__REQUIRED ACTION__
Filter by the string "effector": return the lines of the material that contain it.

__DATA EXCERPT__

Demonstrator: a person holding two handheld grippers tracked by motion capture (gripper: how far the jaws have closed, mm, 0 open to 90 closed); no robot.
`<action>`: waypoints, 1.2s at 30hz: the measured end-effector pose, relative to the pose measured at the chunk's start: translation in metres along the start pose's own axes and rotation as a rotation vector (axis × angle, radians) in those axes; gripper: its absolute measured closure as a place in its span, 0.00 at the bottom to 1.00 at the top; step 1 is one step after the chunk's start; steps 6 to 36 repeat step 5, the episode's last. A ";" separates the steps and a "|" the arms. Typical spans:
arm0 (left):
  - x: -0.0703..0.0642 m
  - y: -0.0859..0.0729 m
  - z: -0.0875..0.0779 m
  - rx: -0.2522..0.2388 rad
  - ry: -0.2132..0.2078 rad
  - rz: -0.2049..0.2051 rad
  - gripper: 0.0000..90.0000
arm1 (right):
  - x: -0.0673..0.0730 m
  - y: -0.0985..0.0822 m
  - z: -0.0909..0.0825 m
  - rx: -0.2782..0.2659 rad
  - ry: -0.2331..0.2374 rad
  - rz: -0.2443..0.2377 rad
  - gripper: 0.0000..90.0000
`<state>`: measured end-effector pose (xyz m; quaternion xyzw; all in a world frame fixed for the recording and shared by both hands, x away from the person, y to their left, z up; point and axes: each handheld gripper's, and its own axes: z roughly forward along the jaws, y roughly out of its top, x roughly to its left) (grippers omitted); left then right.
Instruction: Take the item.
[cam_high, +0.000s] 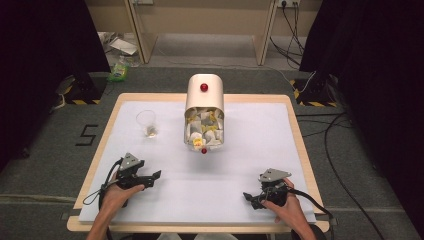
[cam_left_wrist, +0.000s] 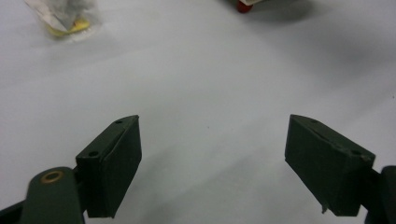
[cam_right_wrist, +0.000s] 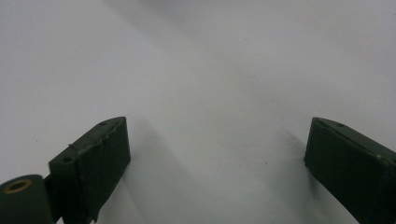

__SOLUTION__
`<action>`: waypoints, 1.2s at 30hz: the measured end-effector pose, relative to the pose measured at the chunk's start: translation in metres along the start pose's own axes and rotation as a rotation vector (axis × angle, radians) in those axes; gripper: its absolute measured closure as a place in its span, 0.00 at the bottom to 1.00 at the top; step 1 is one step after the chunk's start; steps 6 to 36 repeat step 5, the episode's last. A ";" separates the steps and a "|" the arms. Typical spans:
`<state>`: measured end-effector pose (xyz m; quaternion xyzw; all in a world frame fixed for the recording and shared by both hands, x away from the person, y to their left, z up; point and axes: each handheld gripper's, and its own axes: z roughly forward along the jaws, y roughly out of its top, x roughly to its left) (grippers omitted); left then right.

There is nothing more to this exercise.